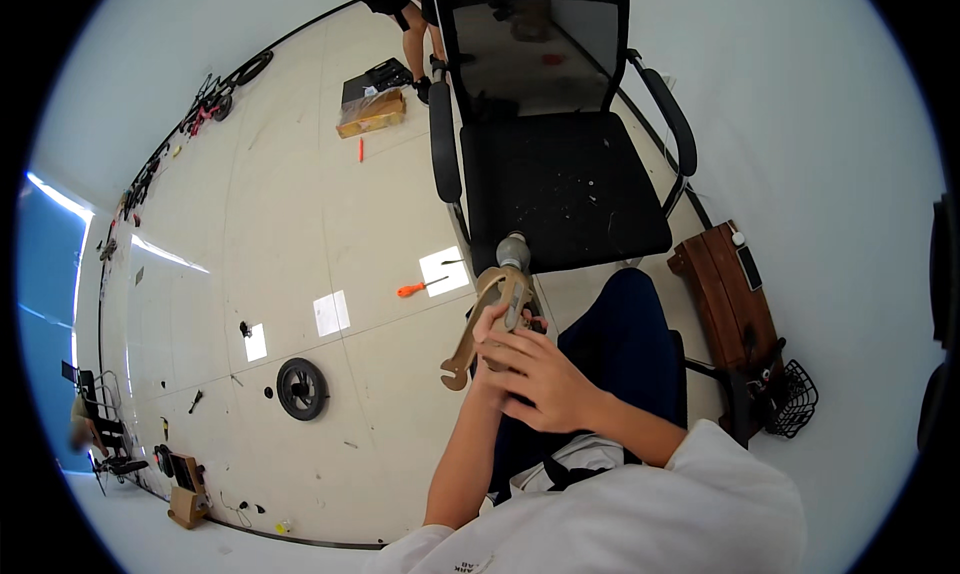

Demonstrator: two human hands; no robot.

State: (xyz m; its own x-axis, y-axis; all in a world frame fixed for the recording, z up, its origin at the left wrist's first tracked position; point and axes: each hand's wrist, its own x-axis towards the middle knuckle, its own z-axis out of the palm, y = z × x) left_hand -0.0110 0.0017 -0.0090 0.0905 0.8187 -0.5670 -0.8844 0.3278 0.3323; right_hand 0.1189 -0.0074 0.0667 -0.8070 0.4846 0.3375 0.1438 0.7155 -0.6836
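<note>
A tan metal fork [463, 354] with a slotted end and a rounded grey end [513, 251] is held in front of my lap. Its grey end reaches the front edge of the black chair seat [560, 189]; whether they touch I cannot tell. My left hand [488, 362] is closed around the fork from below and is mostly covered by the other hand. Across the top, my right hand [545, 372] lies with its fingers curled over the fork and the left hand. Exactly what its fingertips press on is hidden.
An orange-handled screwdriver [412, 290] and a small black wheel [301, 389] lie on the tiled floor to the left. A wooden box [722, 289] stands at the right wall beside a wire basket [795, 399]. Farther off are a cardboard box [372, 114] and a person's leg [414, 44].
</note>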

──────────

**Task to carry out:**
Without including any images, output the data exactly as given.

**Reply to the exercise:**
Demonstrator: two human hands; no robot.

State: (xyz m; its own x-axis, y-axis; all in a world frame fixed for the recording, z up, its origin at the left wrist's first tracked position; point and axes: each hand's wrist, its own x-axis towards the middle knuckle, its own z-axis out of the palm, y = z × x) left_hand -0.0110 0.0017 -0.0090 0.0905 0.8187 -0.5670 -0.8844 0.3278 0.3323; right_hand 0.1189 -0.0074 0.0667 -0.8070 0.4846 0.3375 0.1438 0.7155 -0.6836
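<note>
A tan metal fork [463, 354] with a slotted end and a rounded grey end [513, 251] is held in front of my lap. Its grey end reaches the front edge of the black chair seat [560, 189]; whether they touch I cannot tell. My left hand [488, 362] is closed around the fork from below and is mostly covered by the other hand. Across the top, my right hand [545, 372] lies with its fingers curled over the fork and the left hand. Exactly what its fingertips press on is hidden.
An orange-handled screwdriver [412, 290] and a small black wheel [301, 389] lie on the tiled floor to the left. A wooden box [722, 289] stands at the right wall beside a wire basket [795, 399]. Farther off are a cardboard box [372, 114] and a person's leg [414, 44].
</note>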

This concludes the response.